Exercise: In the material below, find each line with the string "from" and copy it.

───── Data

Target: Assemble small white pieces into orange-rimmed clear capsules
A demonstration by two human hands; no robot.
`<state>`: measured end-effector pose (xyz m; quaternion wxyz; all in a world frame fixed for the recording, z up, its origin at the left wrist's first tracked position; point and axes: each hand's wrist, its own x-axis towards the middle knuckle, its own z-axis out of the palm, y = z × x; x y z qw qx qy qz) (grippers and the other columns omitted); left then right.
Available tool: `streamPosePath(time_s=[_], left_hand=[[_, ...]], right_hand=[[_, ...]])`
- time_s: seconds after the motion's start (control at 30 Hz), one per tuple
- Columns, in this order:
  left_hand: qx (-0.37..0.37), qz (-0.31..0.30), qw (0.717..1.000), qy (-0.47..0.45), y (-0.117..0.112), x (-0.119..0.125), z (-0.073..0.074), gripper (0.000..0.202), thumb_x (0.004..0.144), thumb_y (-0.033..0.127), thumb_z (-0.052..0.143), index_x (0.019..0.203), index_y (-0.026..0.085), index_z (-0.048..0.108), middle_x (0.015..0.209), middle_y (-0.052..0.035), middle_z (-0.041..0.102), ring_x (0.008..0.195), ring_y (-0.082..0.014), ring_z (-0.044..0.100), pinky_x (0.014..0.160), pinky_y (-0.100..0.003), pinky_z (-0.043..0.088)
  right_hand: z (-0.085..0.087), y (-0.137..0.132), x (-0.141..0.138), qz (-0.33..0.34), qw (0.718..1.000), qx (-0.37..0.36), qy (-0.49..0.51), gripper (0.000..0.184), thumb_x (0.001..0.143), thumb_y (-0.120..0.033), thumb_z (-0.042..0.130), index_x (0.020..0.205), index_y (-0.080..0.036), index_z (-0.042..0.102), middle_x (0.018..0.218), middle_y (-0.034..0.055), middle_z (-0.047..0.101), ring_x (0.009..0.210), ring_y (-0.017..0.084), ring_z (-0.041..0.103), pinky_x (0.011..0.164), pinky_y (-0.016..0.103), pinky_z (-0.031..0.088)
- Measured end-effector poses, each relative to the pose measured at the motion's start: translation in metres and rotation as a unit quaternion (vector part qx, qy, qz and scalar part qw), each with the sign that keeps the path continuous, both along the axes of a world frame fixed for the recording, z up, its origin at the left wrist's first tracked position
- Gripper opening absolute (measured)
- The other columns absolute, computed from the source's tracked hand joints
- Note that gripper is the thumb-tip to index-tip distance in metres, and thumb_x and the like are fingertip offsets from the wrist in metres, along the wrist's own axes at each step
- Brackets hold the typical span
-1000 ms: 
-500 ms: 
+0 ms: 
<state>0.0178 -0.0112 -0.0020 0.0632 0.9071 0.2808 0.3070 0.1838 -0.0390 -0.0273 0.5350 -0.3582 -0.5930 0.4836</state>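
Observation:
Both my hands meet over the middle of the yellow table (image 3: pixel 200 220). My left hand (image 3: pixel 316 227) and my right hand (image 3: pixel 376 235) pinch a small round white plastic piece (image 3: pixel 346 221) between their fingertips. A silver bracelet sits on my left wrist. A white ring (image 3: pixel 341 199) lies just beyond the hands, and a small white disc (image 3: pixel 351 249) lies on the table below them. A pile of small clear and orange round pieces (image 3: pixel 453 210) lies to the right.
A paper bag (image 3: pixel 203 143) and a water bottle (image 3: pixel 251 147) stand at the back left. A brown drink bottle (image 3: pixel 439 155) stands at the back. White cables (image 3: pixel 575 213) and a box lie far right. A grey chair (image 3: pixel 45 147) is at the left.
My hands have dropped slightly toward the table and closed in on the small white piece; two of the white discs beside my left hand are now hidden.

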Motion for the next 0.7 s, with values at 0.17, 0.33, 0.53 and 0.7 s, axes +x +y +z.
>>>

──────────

Exercise solution:
- The other columns absolute, computed from the source's tracked hand joints
- Note that gripper is the thumb-tip to index-tip distance in metres, and thumb_x and the like are fingertip offsets from the wrist in metres, along the wrist's own axes at each step

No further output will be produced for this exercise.